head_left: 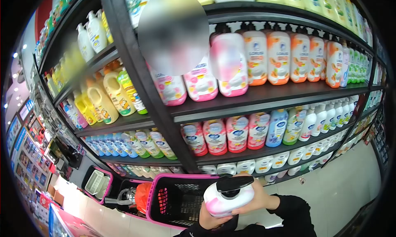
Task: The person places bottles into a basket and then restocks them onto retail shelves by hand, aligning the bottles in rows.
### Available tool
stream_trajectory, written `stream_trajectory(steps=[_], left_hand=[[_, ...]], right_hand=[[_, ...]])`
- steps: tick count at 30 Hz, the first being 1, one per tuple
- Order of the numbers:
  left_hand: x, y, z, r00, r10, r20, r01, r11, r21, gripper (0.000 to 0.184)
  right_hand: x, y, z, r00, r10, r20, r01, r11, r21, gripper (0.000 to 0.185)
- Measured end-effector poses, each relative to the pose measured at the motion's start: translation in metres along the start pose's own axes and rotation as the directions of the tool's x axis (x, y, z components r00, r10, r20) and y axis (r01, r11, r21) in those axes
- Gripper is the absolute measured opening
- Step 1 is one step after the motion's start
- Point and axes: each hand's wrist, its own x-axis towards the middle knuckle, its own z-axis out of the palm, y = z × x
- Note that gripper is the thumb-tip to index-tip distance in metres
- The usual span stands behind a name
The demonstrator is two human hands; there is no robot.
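Note:
A white and pink pump bottle (222, 205) with a black pump head is held low in front of me, seen from above. My left hand (209, 219) is closed around its lower left side. On the right side, my right hand (260, 196) wraps the bottle near its shoulder, and its fingertips are partly hidden. Just left of the bottle is a black shopping basket (151, 197) with a pink rim. On the shelf ahead stand similar pink and white pump bottles (233, 87), partly covered by blurred patches.
Orange-and-white pump bottles (279, 59) share the dark shelf (268, 97). Red-capped-looking rows give way below to pink lotion-style bottles (237, 134). Further left stand a second basket (108, 187), an orange bag (143, 197) and yellow jugs (101, 103). Tiled floor (338, 191) spreads out at right.

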Motion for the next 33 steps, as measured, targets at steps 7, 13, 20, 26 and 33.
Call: stream_trajectory(steps=[7,13,20,26,33], left_hand=[[0.044,0.041,0.118,0.994,0.054,-0.092,-0.087,0.905,-0.417,0.079],[0.087,0.062,0.157,0.991,0.123,-0.054,-0.134,0.899,-0.417,0.086],[0.138,0.087,0.176,0.969,0.219,-0.111,-0.245,0.863,-0.441,0.082],[0.174,0.087,0.188,0.959,0.255,-0.123,-0.283,0.865,-0.413,0.077],[0.229,0.075,0.178,0.943,0.299,-0.148,-0.324,0.927,-0.187,0.07]], right_hand=[[-0.039,-0.063,-0.098,0.999,0.05,0.0,-0.049,0.992,-0.112,0.086],[-0.039,-0.094,-0.148,0.972,-0.213,-0.1,0.195,0.968,-0.159,0.098],[-0.048,-0.094,-0.185,0.988,-0.107,-0.107,0.108,0.994,0.0,0.076],[-0.03,-0.087,-0.214,0.978,-0.126,-0.164,0.14,0.987,0.076,0.067],[0.017,-0.085,-0.24,0.975,-0.132,-0.181,0.163,0.973,0.163,0.057]])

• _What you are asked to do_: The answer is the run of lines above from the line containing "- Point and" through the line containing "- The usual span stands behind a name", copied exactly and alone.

• _Expected answer_:
- Point and axes: each hand's wrist, its own x-axis towards the middle knuckle, its own z-axis out of the palm, y = z × x
- Note that gripper is the thumb-tip to index-tip distance in metres
- The usual span stands behind a name

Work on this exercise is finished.